**DESCRIPTION OF THE TASK**
In this exercise, write out the data word for word and leave every image out.

────

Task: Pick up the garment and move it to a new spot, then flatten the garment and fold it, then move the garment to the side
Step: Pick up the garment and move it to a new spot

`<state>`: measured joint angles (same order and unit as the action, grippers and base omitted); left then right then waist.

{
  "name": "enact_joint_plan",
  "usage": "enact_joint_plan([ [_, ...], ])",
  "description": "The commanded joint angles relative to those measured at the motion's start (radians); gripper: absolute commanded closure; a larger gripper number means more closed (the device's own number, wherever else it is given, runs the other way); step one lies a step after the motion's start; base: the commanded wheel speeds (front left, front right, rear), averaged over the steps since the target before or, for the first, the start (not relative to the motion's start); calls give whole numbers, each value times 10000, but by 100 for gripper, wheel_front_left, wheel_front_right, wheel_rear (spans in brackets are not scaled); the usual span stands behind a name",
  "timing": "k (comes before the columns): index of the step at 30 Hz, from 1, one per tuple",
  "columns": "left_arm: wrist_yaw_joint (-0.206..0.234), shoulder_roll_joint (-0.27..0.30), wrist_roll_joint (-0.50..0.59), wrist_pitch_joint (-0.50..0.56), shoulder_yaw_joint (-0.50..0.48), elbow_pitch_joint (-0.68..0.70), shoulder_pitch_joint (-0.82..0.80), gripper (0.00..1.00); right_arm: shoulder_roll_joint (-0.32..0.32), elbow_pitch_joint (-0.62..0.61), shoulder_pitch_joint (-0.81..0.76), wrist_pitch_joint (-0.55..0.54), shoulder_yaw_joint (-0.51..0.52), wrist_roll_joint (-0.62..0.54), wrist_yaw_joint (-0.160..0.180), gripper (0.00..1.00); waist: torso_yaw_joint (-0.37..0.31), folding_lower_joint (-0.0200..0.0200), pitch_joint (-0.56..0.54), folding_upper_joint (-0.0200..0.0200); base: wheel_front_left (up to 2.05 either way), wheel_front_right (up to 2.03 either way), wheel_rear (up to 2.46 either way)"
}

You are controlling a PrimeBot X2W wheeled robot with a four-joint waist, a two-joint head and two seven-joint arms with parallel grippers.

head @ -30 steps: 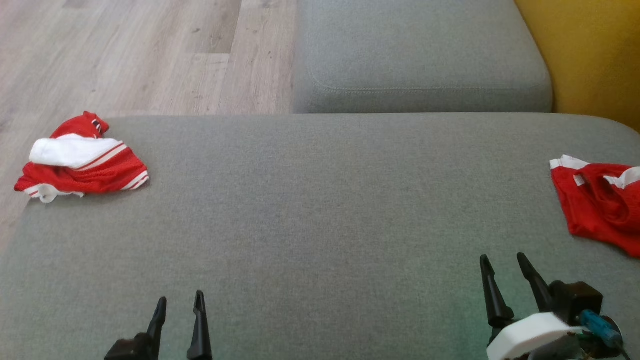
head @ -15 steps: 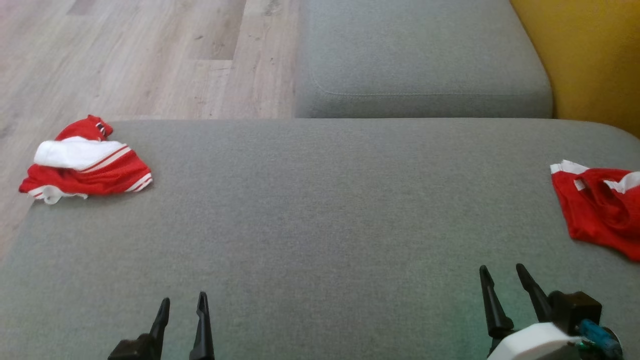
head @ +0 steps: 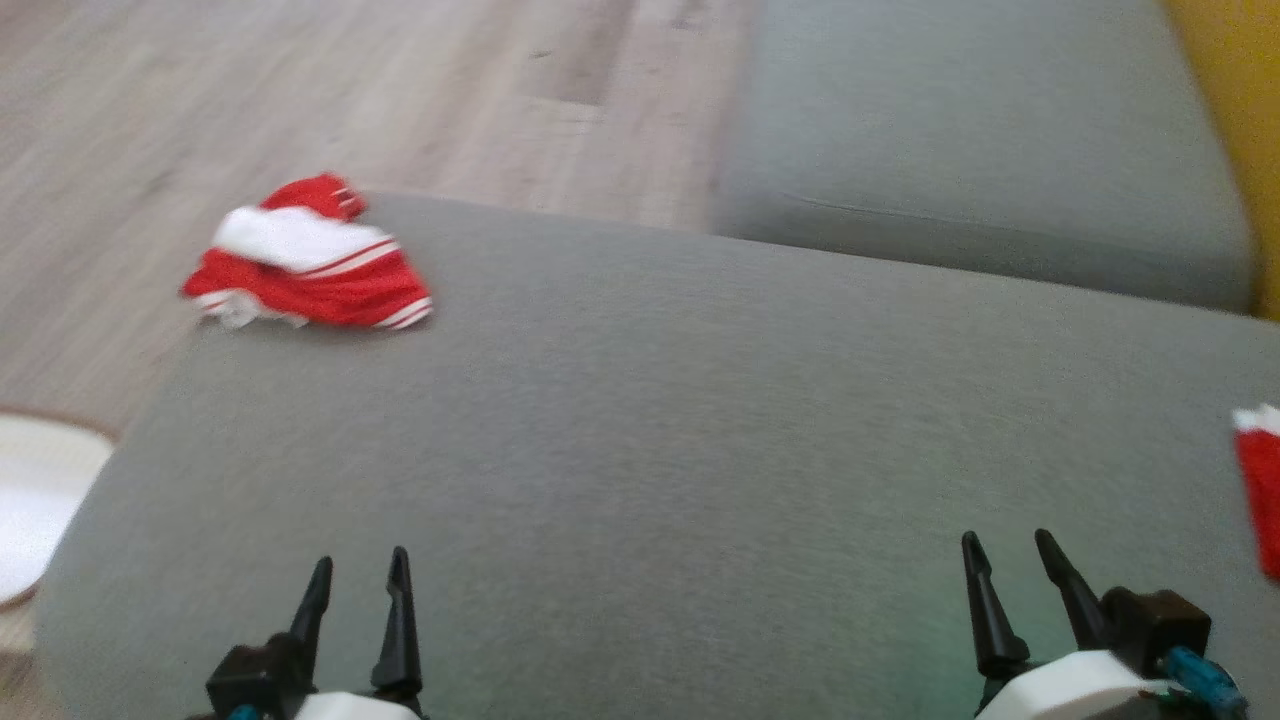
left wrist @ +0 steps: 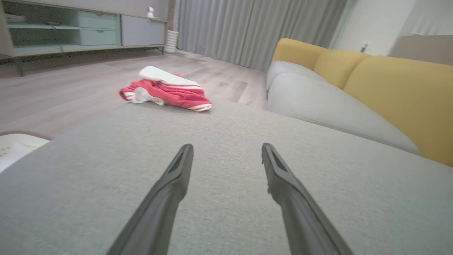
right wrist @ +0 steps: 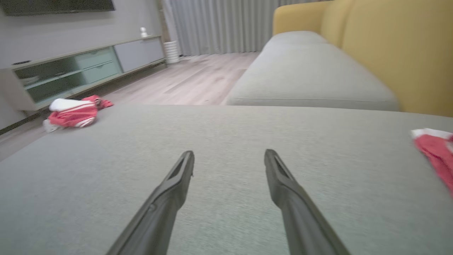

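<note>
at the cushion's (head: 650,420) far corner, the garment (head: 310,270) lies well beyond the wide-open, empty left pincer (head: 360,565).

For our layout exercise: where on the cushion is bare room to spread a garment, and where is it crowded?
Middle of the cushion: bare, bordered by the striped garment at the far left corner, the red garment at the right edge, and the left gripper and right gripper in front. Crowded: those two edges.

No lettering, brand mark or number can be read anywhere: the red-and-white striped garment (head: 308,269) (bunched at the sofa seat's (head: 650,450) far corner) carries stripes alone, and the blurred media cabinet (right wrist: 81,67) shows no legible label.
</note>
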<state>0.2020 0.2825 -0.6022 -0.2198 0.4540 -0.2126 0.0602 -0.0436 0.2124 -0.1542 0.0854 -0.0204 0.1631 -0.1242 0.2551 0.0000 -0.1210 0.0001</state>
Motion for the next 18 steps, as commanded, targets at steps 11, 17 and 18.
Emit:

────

**RESPONSE**
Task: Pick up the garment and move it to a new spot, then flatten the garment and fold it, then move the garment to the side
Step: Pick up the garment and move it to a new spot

`<state>`: measured joint angles (same order and unit as the action, grippers and base omitted); left then right then waist.

{
  "name": "enact_joint_plan",
  "usage": "enact_joint_plan([ [_, ...], ])",
  "description": "The commanded joint angles relative to those measured at the motion's start (radians); gripper: absolute commanded closure; a larger gripper number means more closed (the device's own number, wherever else it is given, runs the other way); step one lies a step after the motion's start; base: the commanded wheel speeds (front left, front right, rear), averaged over the steps since the target before or, for the first, the start (not relative to the motion's start); calls give whole numbers, each value times 10000, but by 100 for gripper, wheel_front_left, wheel_front_right, wheel_rear (spans in brackets are not scaled); the usual span stands behind a name",
  "timing": "k (comes before the columns): index of the step at 30 Hz, from 1, one per tuple",
  "columns": "left_arm: wrist_yaw_joint (-0.206..0.234), shoulder_roll_joint (-0.27..0.30), wrist_roll_joint (-0.50..0.59), wrist_pitch_joint (-0.50..0.56), shoulder_yaw_joint (-0.50..0.48), elbow_pitch_joint (-0.68..0.70), shoulder_pitch_joint (-0.82..0.80), gripper (0.00..1.00); right_arm: shoulder_roll_joint (-0.32..0.32), elbow_pitch_joint (-0.62..0.61), shoulder_pitch_joint (-0.81..0.76), wrist_pitch_joint (-0.55..0.54), shoulder_yaw_joint (-0.51..0.52), wrist_roll_joint (-0.62..0.54), wrist_yaw_joint (-0.160..0.180), gripper (0.00..1.00); waist: torso_yaw_joint (-0.37..0.31), folding_lower_joint (-0.0200..0.0200), pitch_joint (-0.56..0.54), folding_upper_joint (-0.0200..0.0200); base: wheel_front_left (up to 2.05 either way), wheel_front_right (up to 2.03 either way), wheel_rear (up to 2.46 either way)"
}

You are controlling a PrimeBot X2W wheeled robot with a four-joint waist, a two-joint head and two seven-joint arms with parallel grippers.

head @ -30 steps: 
head @ -15 steps: 
head @ +0 steps: 
left wrist @ +0 steps: 
right wrist @ +0 steps: 

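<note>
at the cushion's (head: 650,420) far corner, the garment (head: 310,270) lies well beyond the wide-open, empty left pincer (head: 360,565).

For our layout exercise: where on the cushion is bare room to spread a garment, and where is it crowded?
Middle of the cushion: bare, bordered by the striped garment at the far left corner, the red garment at the right edge, and the left gripper and right gripper in front. Crowded: those two edges.

No lettering, brand mark or number can be read anywhere: the red-and-white striped garment (head: 308,269) (bunched at the sofa seat's (head: 650,450) far corner) carries stripes alone, and the blurred media cabinet (right wrist: 81,67) shows no legible label.
</note>
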<state>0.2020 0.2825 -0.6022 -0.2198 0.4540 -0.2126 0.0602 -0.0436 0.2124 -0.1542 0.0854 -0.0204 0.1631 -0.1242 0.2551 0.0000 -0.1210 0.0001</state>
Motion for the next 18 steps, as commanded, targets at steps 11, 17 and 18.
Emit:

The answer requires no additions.